Draydz continues, “With great difficulty, we manage to dissect our way around this HUGE uterus, and we call the O&G guys to come and help get it out. Unfortunately, during this process, the uterus bursts, and there is a boatload of pus that just streams out. It smells SO dang horrible. There are people gagging around us at this yellow-green, sulfuric-smelling goo. The scrub nurse can no longer take it and vomits in her mask. The consultant is looking at me like, F*** YOU FOR BRINGING THIS TO THEATRE. We finish this case, and I am SO glad.”
“I get home, and I keep thinking, I can still smell this awful thing. I have another hour-long shower. All night I can still smell this thing. Morning comes. I can’t have breakfast cos I can still smell it.
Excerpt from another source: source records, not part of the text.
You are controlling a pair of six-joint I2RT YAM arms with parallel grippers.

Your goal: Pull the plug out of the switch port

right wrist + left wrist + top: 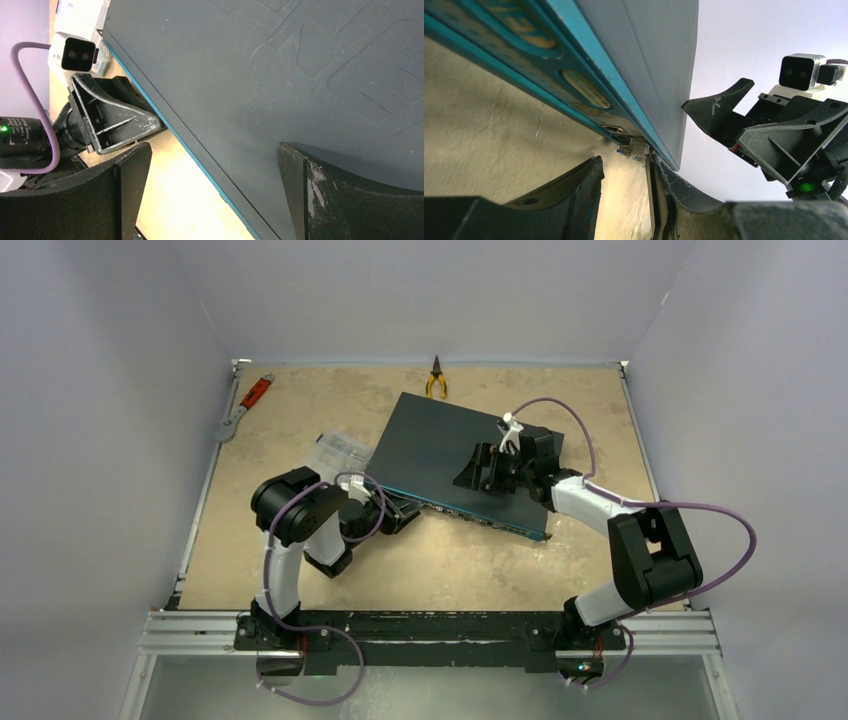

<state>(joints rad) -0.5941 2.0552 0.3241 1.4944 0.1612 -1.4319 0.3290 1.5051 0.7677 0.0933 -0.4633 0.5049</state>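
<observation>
Two claws are at work on the switch, which lies flat and askew in the middle of the counter, its blue-edged port face turned toward the arms. The plug, a small clear connector, sits seated in a port near the left end of that face; no cable on it can be made out.

The left claw is low at the counter with its jaws spread, one finger on either side of the plug's line, and the plug just ahead of the tips, not yet pinched. The right claw is also spread and hangs over the switch's top panel near the front edge. Whether it presses on the panel cannot be told.

This looks like the approach to the grasp, with the pull not begun. The next move probably calls for easing the left claw forward until the pads flank the plug, then closing and drawing straight back along the port's axis. The right arm would steady the box so it does not slide.
</observation>
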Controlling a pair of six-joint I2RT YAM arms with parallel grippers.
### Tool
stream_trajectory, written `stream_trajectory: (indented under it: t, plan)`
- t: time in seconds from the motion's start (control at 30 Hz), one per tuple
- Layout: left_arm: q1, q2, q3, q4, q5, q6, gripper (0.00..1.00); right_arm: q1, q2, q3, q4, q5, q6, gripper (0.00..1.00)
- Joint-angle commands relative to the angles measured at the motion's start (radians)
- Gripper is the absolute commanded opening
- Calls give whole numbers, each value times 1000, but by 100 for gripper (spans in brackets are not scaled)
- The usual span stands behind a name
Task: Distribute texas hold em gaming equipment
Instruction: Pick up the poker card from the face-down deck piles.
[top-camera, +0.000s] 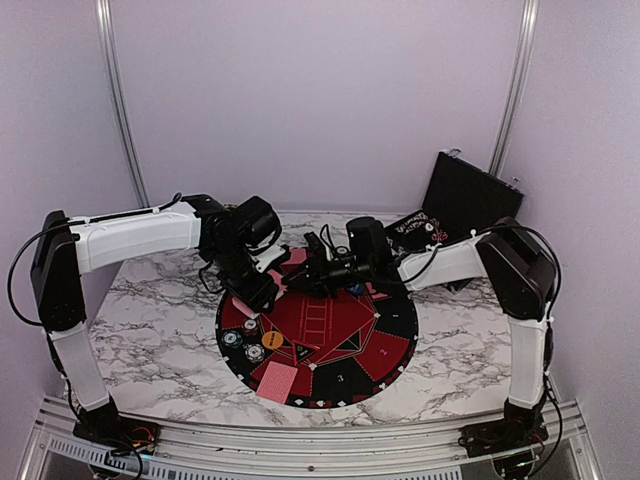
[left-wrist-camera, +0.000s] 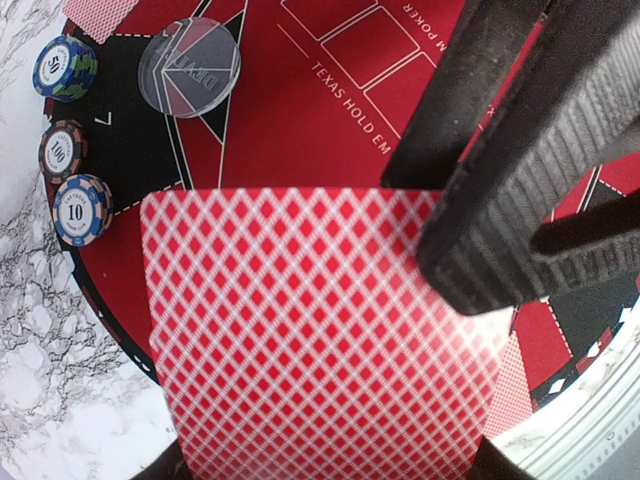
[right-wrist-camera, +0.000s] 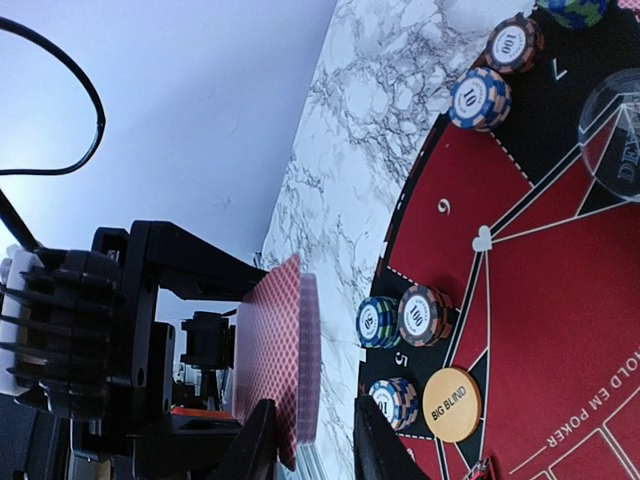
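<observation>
Top view: both arms reach over the far-left part of the mat (top-camera: 395, 325). The left tool (top-camera: 258, 292) and right tool (top-camera: 308, 268) are close together, and I can't tell the jaw state from here. On the mat's near-left sit chip stacks (top-camera: 233, 338), with an orange disc (top-camera: 272, 340) just beside them. A lone card (top-camera: 277, 381) lies face down nearer the mat edge. The black case (top-camera: 468, 195) stands at the far right of the worktop (top-camera: 150, 330), off the mat.

Left wrist: the left tool is clenched on a stack of cards (left-wrist-camera: 320, 340), red diamond backs toward the camera, covering part of the mat edge. The right tool's black fingers (left-wrist-camera: 520, 170) overlap the stack's upper-right corner; I can't tell if they touch it. Left of the stack, along the mat edge, are a 50 chip stack (left-wrist-camera: 65, 68), a 100 chip stack (left-wrist-camera: 62, 150) and a 10 chip stack (left-wrist-camera: 80, 208). A clear disc (left-wrist-camera: 190, 65) lies just beside the 50. Another card (left-wrist-camera: 510, 390) lies lower right, partly hidden by the stack.

Right wrist: the stack shows edge-on, several cards thick, held by the left tool. The right tool is released, its jaws spread either side of the stack's lower edge, with a visible gap on one side. Beyond it, chips sit by the "5" mark, and the orange disc reads BIG BLIND.
</observation>
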Motion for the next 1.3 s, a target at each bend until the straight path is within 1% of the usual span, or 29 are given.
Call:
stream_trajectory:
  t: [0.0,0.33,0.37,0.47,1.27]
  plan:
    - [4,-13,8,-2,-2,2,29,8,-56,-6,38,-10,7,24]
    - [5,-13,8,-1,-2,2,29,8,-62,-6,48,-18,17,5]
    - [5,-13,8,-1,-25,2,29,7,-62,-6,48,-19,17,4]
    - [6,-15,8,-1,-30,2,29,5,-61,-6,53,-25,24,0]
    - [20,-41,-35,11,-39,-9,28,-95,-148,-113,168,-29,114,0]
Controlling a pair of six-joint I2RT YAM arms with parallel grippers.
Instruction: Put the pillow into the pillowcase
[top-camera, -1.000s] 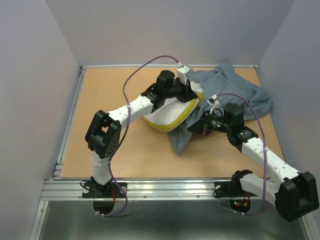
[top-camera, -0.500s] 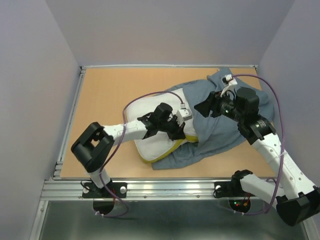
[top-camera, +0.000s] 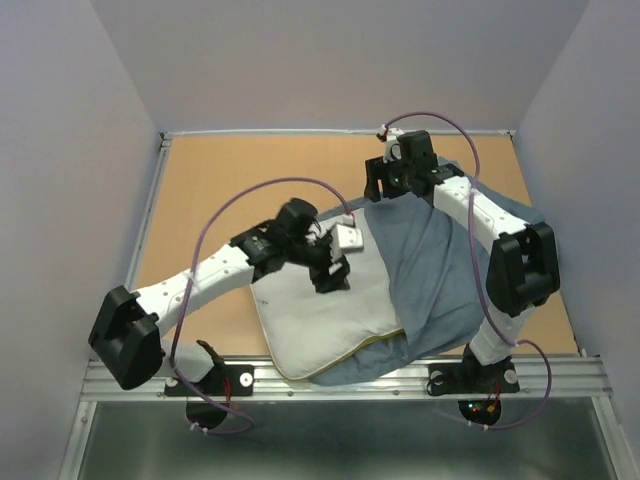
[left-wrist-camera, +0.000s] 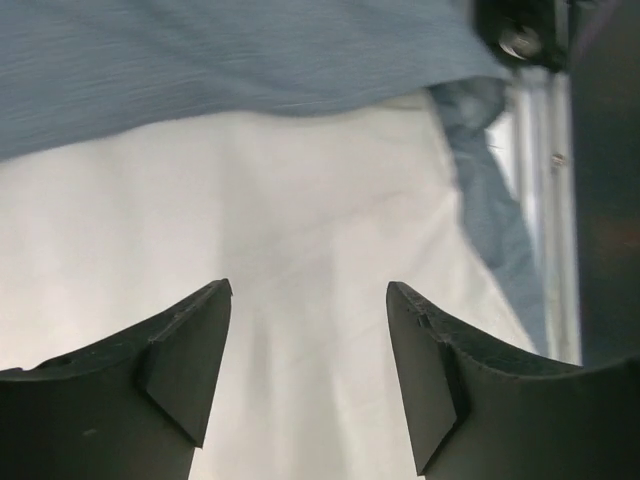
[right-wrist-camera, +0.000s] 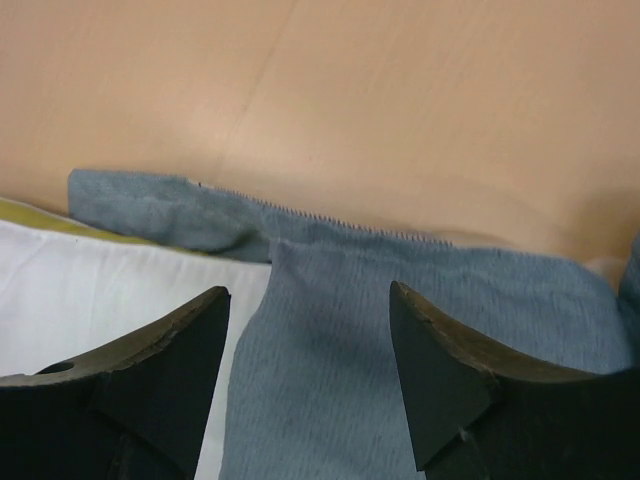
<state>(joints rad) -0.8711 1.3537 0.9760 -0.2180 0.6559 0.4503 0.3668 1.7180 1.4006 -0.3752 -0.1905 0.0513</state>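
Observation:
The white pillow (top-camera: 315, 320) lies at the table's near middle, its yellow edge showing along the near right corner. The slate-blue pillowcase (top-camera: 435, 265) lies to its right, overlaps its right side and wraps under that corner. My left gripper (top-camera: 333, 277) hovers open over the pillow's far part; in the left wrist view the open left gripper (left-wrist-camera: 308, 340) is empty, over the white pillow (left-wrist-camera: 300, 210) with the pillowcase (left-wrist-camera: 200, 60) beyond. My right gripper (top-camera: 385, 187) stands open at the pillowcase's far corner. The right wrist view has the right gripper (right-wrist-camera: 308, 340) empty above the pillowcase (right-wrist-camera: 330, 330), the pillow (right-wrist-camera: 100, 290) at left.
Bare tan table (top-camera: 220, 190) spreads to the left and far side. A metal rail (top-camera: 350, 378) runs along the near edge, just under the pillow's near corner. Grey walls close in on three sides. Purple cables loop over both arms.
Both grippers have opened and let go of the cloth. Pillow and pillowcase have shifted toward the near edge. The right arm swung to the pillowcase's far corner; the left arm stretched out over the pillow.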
I get to the hospital, and EVERYONE is wearing masks. Apparently, the smell was so horrible, and the extraction in our theatre so outdated that it had somehow pumped the smell into the vents around the hospital. All night, small amounts were leaking out into the atmosphere, causing this horrendous smell. Silver lining: lady lived for another three years.”
Ladotelli shares a couple of stories, “med student here. I’ve seen some pretty nasty stuff, but the best stories come courtesy of my parents, who are both doctors. Early in my mum’s training, an old man presented to the ED on examination. His feet were incredibly gangrenous. My mum sets out to manage his various issues and decides that soaking the man’s rotten feet before dressing them is the best course of action. So she gets a basin of warm water and leaves them to soak while she goes about her other work as a junior doctor. She returns half an hour later to find ten little piggies floating around in the basin.”
“My dad’s story occurred while we were living in Scotland in the early ’90s. It was a particularly sunny day by Scottish standards and one of the rare days you might be able to get a tan. The Scots are not known for their ability to tan, and the typical Celtic Scots less so (wiry red hair and pale white skin). However, one such Celt was rather overzealous and decided he would really go for it on this day in question. He cracked out several sheets of tin foil and basted himself in cooking oil. Needless to say, he pitched up to the ED a few hours later. 3rd degree burns all over his body.”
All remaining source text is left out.